Keywords: BIIB093, Cerebral edema, Glibenclamide, Glyburide, Pharmacology
INTRODUCTION
Cerebral edema is a complication affecting over 70,000 patients in the United States with acute ischemic stroke each year, resulting in fatality rates approaching eighty percent.[26]
Cerebral edema results in the setting of increased intracranial cellular permeability due to cellular damage caused by stroke, head trauma, infection, intracranial lesions, or medication side effects.[46] Physiologically, brain tissue volume increases as edema induces intracellular swelling which then lowers perfusion to the brain, causing further damage to both intracellular and extracellular brain tissue.[39] Clinical presentation may be asymptomatic, yet if left untreated can lead to autonomic dysfunction, coma, and death from brainstem compression and herniation.[14] This intracranial edema can be attributed to the opening of transient receptor potential 4 channels (TRPM4), which are expressed in the setting of injury and regulated by sulfonylurea receptor 1 (SUR1) proteins.[2] Cell depolarization and resulting sodium influx, intracellular edema, and cell death follows.[39] Thus, blocking the SUR1-TRPM4 channel is advantageous in preventing edema following acute ischemic stroke, as they are transcriptionally upregulated in all neurovascular cells, co-assembling with aquaporin-4 channels causing cellular swelling of astrocytes.[2,33,43]
Glibenclamide, also known as glyburide, RP-1127, Cirara, and BIIB093, is a second-generation sulfonylurea drug that binds the SUR1 protein at potassium adenosine triphosphate channels (KATP). Although traditionally used to treat diabetes mellitus type 2, recent clinical trials have demonstrated efficacy in preventing cerebral edema in the setting of stroke.
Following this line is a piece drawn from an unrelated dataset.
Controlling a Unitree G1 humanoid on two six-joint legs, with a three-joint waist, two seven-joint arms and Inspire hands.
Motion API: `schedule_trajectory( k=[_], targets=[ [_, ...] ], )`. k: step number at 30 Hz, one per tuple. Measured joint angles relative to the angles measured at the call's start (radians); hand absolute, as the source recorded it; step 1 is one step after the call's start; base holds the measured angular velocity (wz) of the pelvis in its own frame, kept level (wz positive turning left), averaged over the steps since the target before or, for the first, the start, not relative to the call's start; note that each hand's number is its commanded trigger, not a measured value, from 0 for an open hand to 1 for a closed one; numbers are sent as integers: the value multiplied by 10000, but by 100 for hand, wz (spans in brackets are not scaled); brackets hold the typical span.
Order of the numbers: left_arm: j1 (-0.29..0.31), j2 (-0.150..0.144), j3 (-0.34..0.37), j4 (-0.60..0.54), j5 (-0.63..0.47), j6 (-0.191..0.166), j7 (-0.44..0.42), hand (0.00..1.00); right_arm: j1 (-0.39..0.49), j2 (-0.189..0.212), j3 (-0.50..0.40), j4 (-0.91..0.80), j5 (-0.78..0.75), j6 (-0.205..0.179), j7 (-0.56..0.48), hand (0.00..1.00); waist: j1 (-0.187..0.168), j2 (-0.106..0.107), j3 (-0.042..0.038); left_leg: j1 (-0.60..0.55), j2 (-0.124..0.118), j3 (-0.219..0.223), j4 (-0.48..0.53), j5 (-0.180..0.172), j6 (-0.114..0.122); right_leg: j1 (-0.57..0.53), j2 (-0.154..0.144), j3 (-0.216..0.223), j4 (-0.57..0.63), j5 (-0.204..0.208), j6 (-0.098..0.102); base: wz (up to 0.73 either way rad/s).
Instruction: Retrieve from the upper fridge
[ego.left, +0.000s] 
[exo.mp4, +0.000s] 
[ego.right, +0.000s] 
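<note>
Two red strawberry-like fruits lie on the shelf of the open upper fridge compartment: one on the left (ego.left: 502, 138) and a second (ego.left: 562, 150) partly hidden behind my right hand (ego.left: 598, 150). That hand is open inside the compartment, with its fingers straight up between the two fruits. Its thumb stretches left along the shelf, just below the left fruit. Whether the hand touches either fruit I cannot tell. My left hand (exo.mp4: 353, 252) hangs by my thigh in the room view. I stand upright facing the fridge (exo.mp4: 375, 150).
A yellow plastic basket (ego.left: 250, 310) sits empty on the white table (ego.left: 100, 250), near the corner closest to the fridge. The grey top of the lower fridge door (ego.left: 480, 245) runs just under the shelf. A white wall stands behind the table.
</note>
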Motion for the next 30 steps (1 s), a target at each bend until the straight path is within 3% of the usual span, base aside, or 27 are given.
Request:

Studies have shown efficacy in inhibiting the SUR1-TRPM4 complex to prevent sodium and water influx into the cell and resulting edema.[13] Furthermore, glibenclamide has shown benefits in preserving the integrity of the vascular endothelium during cell damage, reducing edema, and inhibiting neuronal cell death from elevated intracranial pressure.[2,14,43] This review provides a comprehensive analysis of individual patient considerations, the pharmacological mechanism of glibenclamide, and outcomes of patients from clinical trials.
Patient selection
When severe or malignant edema is a complication of ischemic stroke, symptoms related to cerebral swelling specifically may be difficult to distinguish from residual deficits of stroke if eloquent regions of the brain have been affected from ischemia. Nevertheless, severe edema would be characterized by rapid decline in clinical picture, uncharacteristic of the stroke presentation. Some of the predictors and early signs of malignant edema may present as signs of increased intracranial pressure such as depressed consciousness, gaze palsy, and vomiting.[15] Other signs that are more specific for stroke-induced cerebral edema may be higher National Institutes of Health Stroke Scale (NIHSS) scores or the necessity for ventilation, which may be indicative of increased midline shift accompanied by herniation and respiratory depression.[45] Glibenclamide may be indicated in this setting and although the side effect profile of glibenclamide is minimal, some considerations are worth noting.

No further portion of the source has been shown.